─── DATA FOR THIS TASK ───

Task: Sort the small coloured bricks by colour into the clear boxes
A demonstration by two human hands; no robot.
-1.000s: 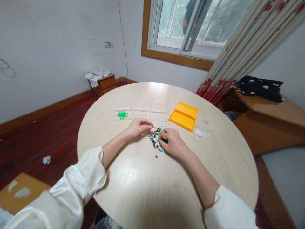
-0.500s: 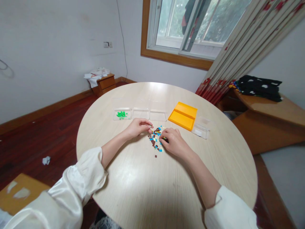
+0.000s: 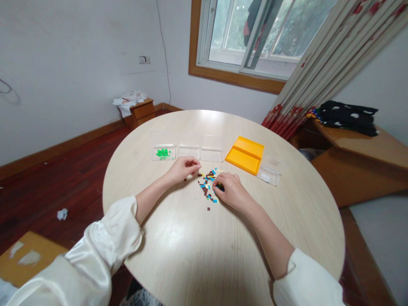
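Observation:
A pile of small flat plastic pieces (image 3: 206, 185), brown, blue and yellow, lies loose on the round table (image 3: 178, 250). My left hand (image 3: 186, 168) hovers at the pile's upper left edge, fingers curled and thumb close to the fingertips. Anything between those tips is too small to make out. Resting on the right side of the pile, my right hand (image 3: 232, 188) has its fingers bent inward, thumb and forefinger among the pieces. What it pinches is hidden. A single brown square (image 3: 208, 209) lies apart, below the pile.
Beyond my left hand stands a see-through box (image 3: 154, 158) with green pieces (image 3: 163, 153). Two more see-through boxes, a middle one (image 3: 188, 146) and a right one (image 3: 211, 160), stand beside it. Farther right lie an open yellow case (image 3: 245, 160) and another see-through box (image 3: 267, 175).
My left hand has drawn slightly up and left, away from the pile, and its fingers have curled more. My right hand has stayed nearly in place, shifting its fingers a little.

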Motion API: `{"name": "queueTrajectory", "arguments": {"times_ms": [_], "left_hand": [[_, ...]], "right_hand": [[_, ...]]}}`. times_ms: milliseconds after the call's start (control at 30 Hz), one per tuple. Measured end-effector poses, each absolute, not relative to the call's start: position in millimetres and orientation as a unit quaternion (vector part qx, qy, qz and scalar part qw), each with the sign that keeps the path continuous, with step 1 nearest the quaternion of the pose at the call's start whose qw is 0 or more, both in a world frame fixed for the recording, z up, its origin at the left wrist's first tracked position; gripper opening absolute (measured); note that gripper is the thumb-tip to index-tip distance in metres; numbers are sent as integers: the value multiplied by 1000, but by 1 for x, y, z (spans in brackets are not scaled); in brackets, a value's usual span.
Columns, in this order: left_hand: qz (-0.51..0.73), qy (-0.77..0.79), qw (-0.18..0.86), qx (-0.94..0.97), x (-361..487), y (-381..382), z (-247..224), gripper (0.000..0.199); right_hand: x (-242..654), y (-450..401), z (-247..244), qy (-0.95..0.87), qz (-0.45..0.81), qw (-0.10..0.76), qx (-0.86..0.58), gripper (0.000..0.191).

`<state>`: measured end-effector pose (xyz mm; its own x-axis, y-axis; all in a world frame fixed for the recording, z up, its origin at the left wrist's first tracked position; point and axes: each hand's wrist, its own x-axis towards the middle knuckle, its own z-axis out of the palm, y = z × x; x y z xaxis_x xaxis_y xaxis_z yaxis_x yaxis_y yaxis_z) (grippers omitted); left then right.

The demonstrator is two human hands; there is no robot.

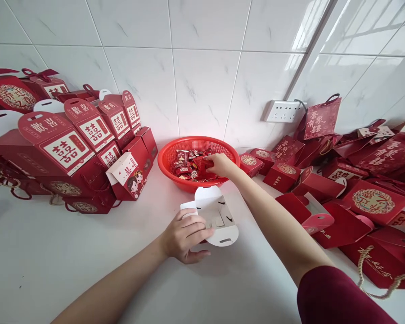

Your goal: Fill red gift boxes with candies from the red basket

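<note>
My left hand grips the near left side of a gift box, fingers over its edge and thumb below. The box stands with its flaps spread, showing a bare white inside. Just behind it sits a red plastic basket with small wrapped candies heaped in it. My right hand reaches over the basket's right rim, its fingers closed on a red-wrapped candy. How many pieces the fingers hold is hidden.
Stacked red gift boxes stand on the left, with a smaller box at their front. Many more red boxes, some with rope handles, crowd the right. A white power strip is on the tiled wall behind the white tabletop.
</note>
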<state>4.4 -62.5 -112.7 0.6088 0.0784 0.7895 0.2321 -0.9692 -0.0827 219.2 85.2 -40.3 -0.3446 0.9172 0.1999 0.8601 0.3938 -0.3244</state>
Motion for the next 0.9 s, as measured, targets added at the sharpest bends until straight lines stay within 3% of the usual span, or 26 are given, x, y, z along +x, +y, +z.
{"name": "queueTrajectory", "arguments": {"times_ms": [200,333,433,500,633,733,833,900], "left_hand": [[-415,-105,69,-901,9,-61,-112,44],[-408,-90,-3,-909,8,-59,-111,59],[-411,-97,-49,-905,5,-58,-105,68],[-439,-114,-63,-889,2,-56,-94,64],[-533,-226,-107,-809,5,-53,-49,30],[-489,-338,-310,-742,21,-48,-8,35],[-429,-302,-578,-626,45,-43,16,57],[-438,-263,-659,-552,58,-40,18,55]], "right_hand": [[246,16,-19,-765,75,331,-547,20],[253,-25,-9,-739,192,481,-431,26],[257,-43,-4,-724,177,528,-407,30],[259,-48,-2,-723,126,538,-414,27],[260,-46,-4,-719,-30,546,-428,23],[252,-43,-9,-704,-169,556,-407,25],[237,-45,-15,-709,-264,533,-379,32],[228,-49,-17,-739,-279,495,-360,36]]}}
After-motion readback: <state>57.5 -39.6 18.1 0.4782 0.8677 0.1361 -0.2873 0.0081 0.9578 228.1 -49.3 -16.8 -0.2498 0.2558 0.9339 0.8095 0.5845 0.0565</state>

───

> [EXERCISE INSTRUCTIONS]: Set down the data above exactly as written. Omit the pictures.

> [WRITTEN SOLUTION]:
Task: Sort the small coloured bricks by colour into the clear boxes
A demonstration by two human hands; no robot.
-1.000s: 
-0.500s: 
+0.000s: 
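Observation:
A pile of small flat plastic pieces (image 3: 206, 185), brown, blue and yellow, lies loose on the round table (image 3: 178, 250). My left hand (image 3: 186, 168) hovers at the pile's upper left edge, fingers curled and thumb close to the fingertips. Anything between those tips is too small to make out. Resting on the right side of the pile, my right hand (image 3: 232, 188) has its fingers bent inward, thumb and forefinger among the pieces. What it pinches is hidden. A single brown square (image 3: 208, 209) lies apart, below the pile.
Beyond my left hand stands a see-through box (image 3: 154, 158) with green pieces (image 3: 163, 153). Two more see-through boxes, a middle one (image 3: 188, 146) and a right one (image 3: 211, 160), stand beside it. Farther right lie an open yellow case (image 3: 245, 160) and another see-through box (image 3: 267, 175).
My left hand has drawn slightly up and left, away from the pile, and its fingers have curled more. My right hand has stayed nearly in place, shifting its fingers a little.
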
Motion API: `{"name": "queueTrajectory", "arguments": {"times_ms": [_], "left_hand": [[_, ...]], "right_hand": [[_, ...]]}}`. times_ms: milliseconds after the call's start (control at 30 Hz), one per tuple. Measured end-effector poses, each absolute, not relative to the call's start: position in millimetres and orientation as a unit quaternion (vector part qx, qy, qz and scalar part qw), each with the sign that keeps the path continuous, with step 1 nearest the quaternion of the pose at the call's start whose qw is 0 or more, both in a world frame fixed for the recording, z up, its origin at the left wrist's first tracked position; gripper opening absolute (measured); note that gripper is the thumb-tip to index-tip distance in metres; numbers are sent as integers: the value multiplied by 1000, but by 1 for x, y, z (spans in brackets are not scaled); in brackets, a value's usual span.
Columns, in this order: left_hand: qz (-0.51..0.73), qy (-0.77..0.79), qw (-0.18..0.86), qx (-0.94..0.97), x (-361..487), y (-381..382), z (-247..224), gripper (0.000..0.199); right_hand: x (-242..654), y (-450..401), z (-247..244), qy (-0.95..0.87), qz (-0.45..0.81), qw (-0.10..0.76), qx (-0.86..0.58), gripper (0.000..0.191).

`<state>`: measured end-effector pose (xyz mm; its own x-axis, y-axis; all in a world frame fixed for the recording, z up, its origin at the left wrist's first tracked position; point and axes: each hand's wrist, its own x-axis towards the middle knuckle, its own z-axis out of the palm, y = z × x; x y z xaxis_x xaxis_y xaxis_z yaxis_x yaxis_y yaxis_z) (grippers omitted); left then right.

The demonstrator is two human hands; there is no robot.


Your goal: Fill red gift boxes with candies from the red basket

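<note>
My left hand grips the near left side of a gift box, fingers over its edge and thumb below. The box stands with its flaps spread, showing a bare white inside. Just behind it sits a red plastic basket with small wrapped candies heaped in it. My right hand reaches over the basket's right rim, its fingers closed on a red-wrapped candy. How many pieces the fingers hold is hidden.
Stacked red gift boxes stand on the left, with a smaller box at their front. Many more red boxes, some with rope handles, crowd the right. A white power strip is on the tiled wall behind the white tabletop.
</note>
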<state>4.4 -62.5 -112.7 0.6088 0.0784 0.7895 0.2321 -0.9692 -0.0827 219.2 85.2 -40.3 -0.3446 0.9172 0.1999 0.8601 0.3938 -0.3244</state>
Motion for the next 0.9 s, as measured, targets added at the sharpest bends until straight lines stay within 3% of the usual span, or 26 are given, x, y, z along +x, +y, +z.
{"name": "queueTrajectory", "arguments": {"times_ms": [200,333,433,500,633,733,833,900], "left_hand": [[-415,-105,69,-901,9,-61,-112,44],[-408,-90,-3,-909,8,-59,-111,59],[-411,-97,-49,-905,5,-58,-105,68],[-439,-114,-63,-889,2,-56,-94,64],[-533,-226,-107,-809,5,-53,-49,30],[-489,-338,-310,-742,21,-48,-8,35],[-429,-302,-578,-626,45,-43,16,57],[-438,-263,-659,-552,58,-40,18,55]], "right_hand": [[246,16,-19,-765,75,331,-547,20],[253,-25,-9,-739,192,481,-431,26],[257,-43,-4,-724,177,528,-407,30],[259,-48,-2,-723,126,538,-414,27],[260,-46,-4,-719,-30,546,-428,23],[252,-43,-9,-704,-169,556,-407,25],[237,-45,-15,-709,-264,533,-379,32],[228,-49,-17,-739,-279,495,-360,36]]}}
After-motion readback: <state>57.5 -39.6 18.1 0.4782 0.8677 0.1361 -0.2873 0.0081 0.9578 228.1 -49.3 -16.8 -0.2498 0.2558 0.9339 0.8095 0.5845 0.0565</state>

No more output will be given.